EXERCISE DETAILS
Make a tally of the lines in the records that include the string "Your", and give only that number.

RECORDS FOR THIS EXERCISE
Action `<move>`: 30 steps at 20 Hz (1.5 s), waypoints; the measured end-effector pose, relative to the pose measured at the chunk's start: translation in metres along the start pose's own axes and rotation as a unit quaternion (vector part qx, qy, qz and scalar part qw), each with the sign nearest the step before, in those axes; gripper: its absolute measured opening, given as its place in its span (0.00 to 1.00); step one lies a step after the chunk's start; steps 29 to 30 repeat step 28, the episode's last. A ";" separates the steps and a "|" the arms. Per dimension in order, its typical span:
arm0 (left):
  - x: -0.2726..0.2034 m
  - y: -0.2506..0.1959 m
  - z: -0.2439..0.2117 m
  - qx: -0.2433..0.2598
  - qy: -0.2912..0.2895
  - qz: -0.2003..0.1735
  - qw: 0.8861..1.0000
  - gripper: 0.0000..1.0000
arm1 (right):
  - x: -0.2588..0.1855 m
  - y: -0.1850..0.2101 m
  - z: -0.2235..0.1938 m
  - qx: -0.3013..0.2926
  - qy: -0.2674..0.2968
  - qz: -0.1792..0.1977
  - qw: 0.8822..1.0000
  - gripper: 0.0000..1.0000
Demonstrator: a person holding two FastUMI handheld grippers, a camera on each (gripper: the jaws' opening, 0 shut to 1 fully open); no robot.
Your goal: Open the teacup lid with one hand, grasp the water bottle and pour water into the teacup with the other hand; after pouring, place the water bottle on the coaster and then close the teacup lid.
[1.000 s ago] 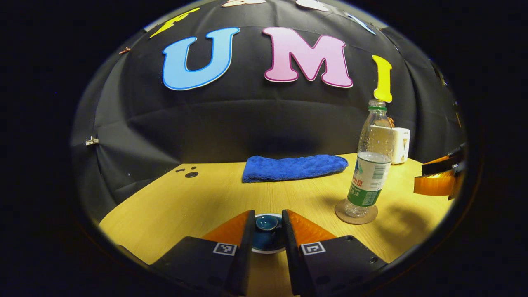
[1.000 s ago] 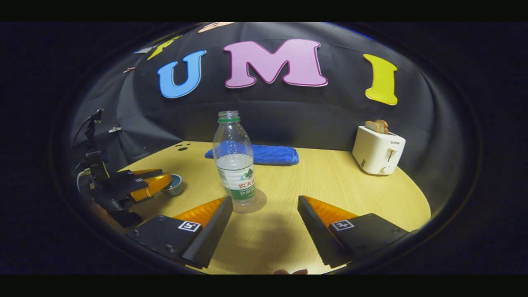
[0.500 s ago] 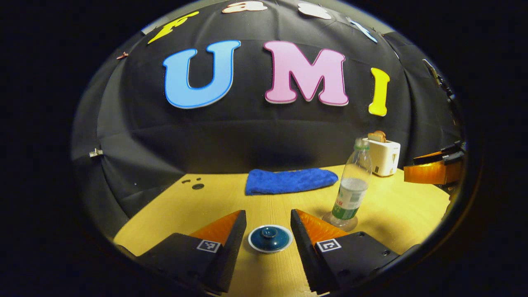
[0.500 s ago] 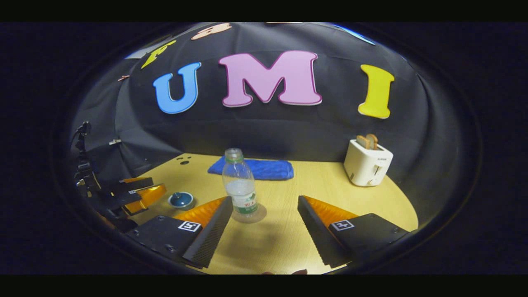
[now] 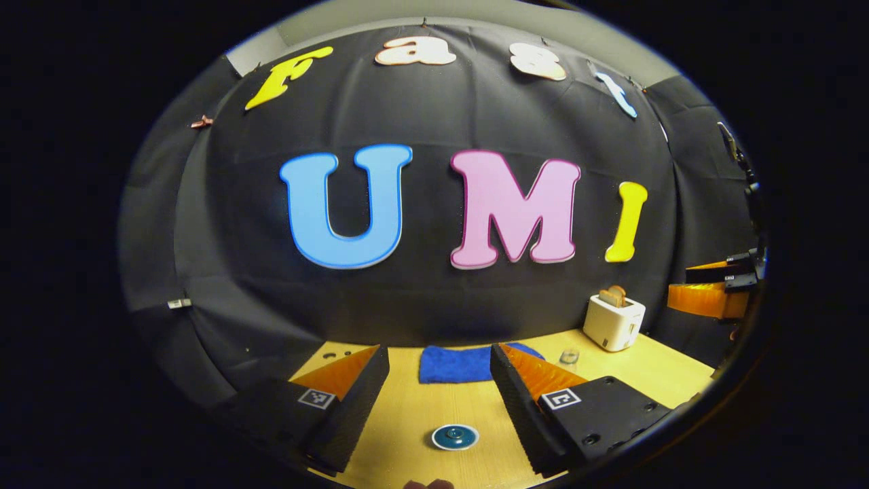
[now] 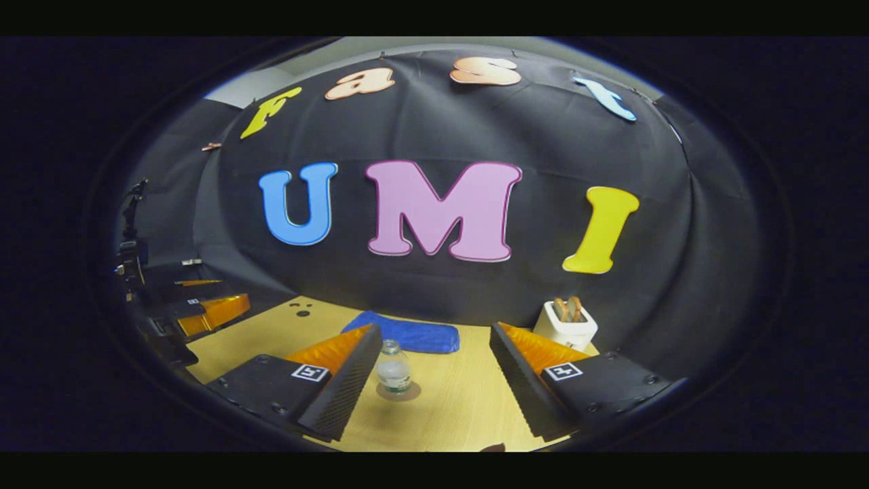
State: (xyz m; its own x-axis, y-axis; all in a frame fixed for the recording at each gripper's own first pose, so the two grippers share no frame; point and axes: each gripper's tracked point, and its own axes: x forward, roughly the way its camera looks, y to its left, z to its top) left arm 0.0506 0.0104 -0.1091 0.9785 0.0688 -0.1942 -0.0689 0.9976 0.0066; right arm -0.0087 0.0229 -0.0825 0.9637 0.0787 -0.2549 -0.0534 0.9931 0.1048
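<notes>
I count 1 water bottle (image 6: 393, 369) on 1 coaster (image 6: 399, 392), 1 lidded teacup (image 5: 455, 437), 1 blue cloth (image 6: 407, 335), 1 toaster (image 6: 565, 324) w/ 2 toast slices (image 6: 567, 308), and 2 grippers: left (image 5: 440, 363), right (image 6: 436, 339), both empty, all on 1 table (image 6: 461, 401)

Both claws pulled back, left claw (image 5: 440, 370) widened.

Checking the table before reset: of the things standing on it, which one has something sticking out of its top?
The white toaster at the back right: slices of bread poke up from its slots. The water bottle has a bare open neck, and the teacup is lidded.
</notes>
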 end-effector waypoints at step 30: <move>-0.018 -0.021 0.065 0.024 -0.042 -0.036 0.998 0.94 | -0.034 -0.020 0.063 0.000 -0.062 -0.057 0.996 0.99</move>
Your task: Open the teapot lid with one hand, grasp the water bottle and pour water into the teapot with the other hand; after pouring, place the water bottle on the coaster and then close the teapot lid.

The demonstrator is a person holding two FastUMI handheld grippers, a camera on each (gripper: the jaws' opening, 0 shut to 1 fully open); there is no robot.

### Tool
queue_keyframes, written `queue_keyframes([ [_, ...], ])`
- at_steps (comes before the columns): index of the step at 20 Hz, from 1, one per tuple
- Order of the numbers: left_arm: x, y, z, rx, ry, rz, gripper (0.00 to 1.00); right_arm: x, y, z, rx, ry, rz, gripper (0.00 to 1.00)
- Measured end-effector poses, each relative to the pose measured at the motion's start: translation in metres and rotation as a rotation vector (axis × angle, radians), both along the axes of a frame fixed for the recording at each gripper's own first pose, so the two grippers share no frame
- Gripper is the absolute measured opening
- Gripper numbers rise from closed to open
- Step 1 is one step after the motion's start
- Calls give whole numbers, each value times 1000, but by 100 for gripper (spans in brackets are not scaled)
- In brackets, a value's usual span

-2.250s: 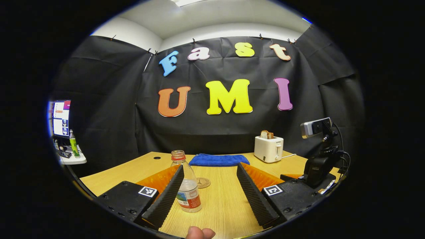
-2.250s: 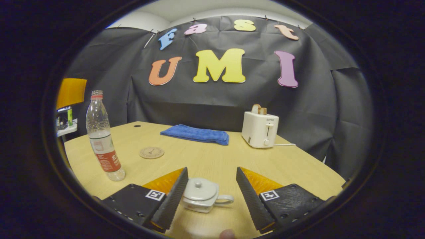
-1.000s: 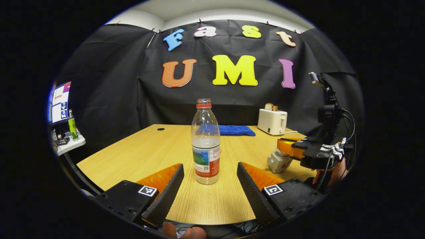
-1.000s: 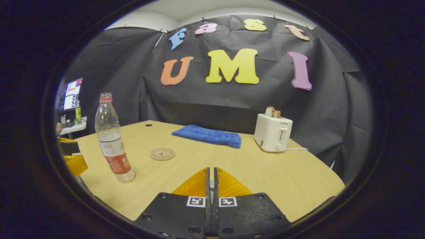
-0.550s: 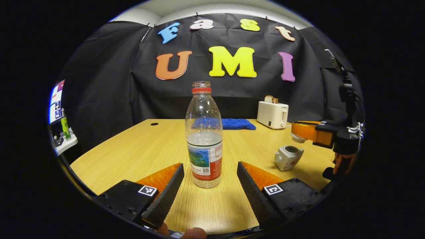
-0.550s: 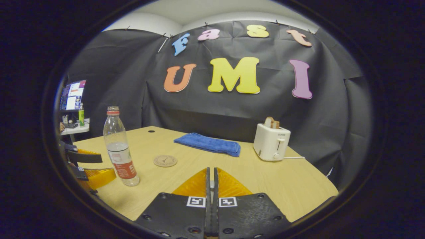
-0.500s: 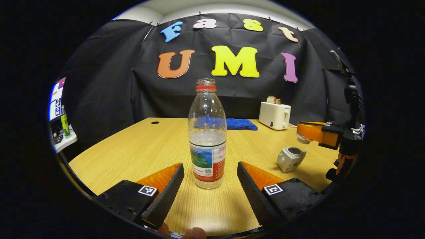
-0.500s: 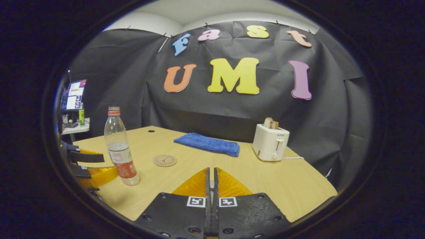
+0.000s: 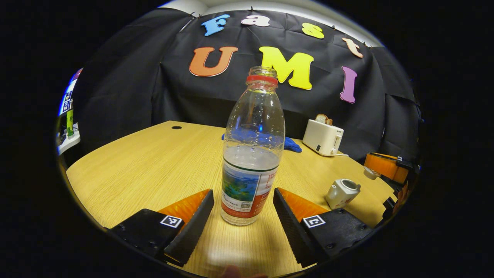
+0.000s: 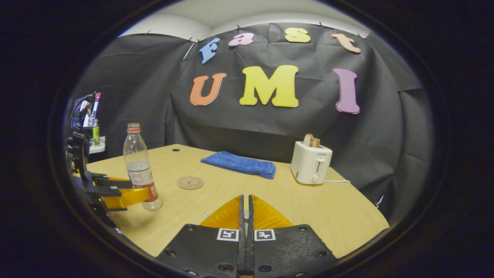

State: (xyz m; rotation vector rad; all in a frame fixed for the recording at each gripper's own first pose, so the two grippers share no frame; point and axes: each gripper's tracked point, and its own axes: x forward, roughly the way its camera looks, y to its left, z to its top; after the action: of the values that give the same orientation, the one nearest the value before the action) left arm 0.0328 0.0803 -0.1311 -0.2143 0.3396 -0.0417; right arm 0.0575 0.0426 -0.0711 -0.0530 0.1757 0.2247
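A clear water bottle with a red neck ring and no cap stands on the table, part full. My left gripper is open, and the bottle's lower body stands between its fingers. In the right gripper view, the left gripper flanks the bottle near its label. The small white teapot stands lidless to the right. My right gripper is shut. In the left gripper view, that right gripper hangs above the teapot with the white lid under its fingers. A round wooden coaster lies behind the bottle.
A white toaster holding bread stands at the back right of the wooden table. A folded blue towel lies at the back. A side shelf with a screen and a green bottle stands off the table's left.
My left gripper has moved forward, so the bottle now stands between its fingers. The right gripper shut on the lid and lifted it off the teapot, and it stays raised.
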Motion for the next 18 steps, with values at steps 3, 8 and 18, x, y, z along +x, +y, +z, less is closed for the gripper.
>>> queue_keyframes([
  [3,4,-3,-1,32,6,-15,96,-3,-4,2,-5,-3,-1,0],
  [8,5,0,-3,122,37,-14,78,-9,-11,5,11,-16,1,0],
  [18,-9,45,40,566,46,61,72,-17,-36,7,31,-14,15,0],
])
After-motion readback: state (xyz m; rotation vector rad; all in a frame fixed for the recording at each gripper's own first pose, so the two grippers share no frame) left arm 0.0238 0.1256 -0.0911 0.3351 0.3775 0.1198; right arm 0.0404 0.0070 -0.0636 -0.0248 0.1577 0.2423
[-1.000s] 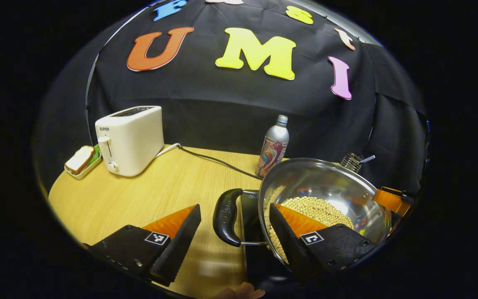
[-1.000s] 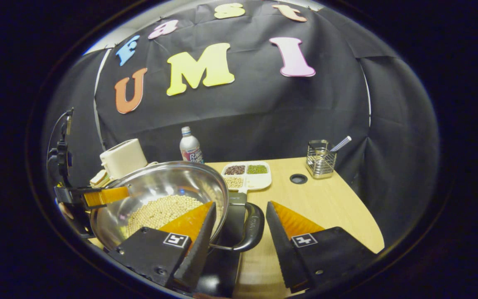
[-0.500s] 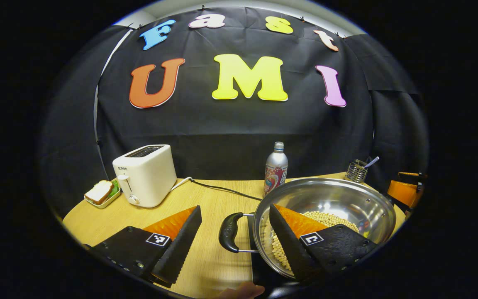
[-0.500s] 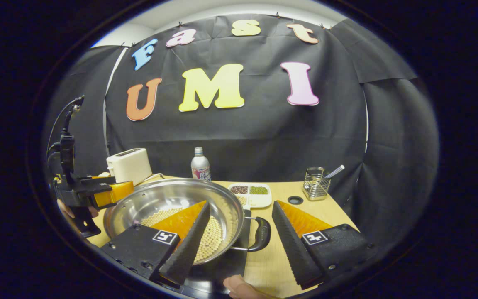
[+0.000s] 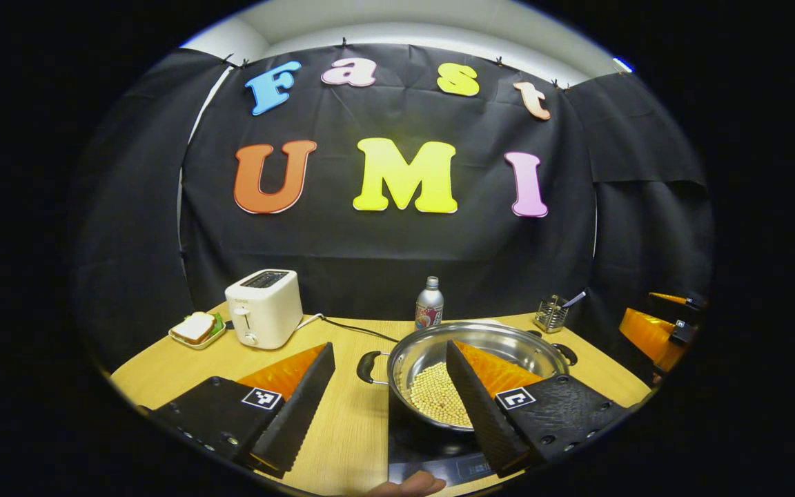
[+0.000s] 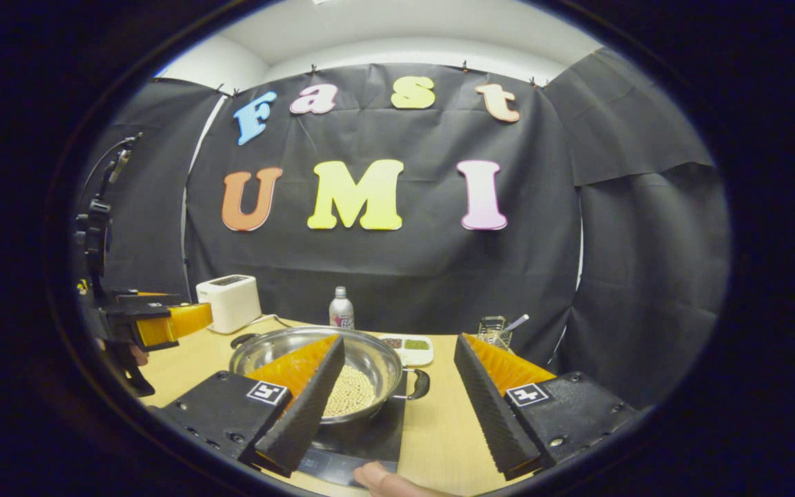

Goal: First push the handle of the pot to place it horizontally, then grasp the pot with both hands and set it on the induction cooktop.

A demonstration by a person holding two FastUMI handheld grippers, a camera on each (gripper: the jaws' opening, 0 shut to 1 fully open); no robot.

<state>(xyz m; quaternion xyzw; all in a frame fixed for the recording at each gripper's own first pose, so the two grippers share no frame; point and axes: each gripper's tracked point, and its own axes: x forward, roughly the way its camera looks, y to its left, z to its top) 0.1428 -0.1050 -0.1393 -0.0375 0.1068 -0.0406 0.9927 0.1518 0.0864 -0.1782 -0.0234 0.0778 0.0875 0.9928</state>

ANSWER BELOW
2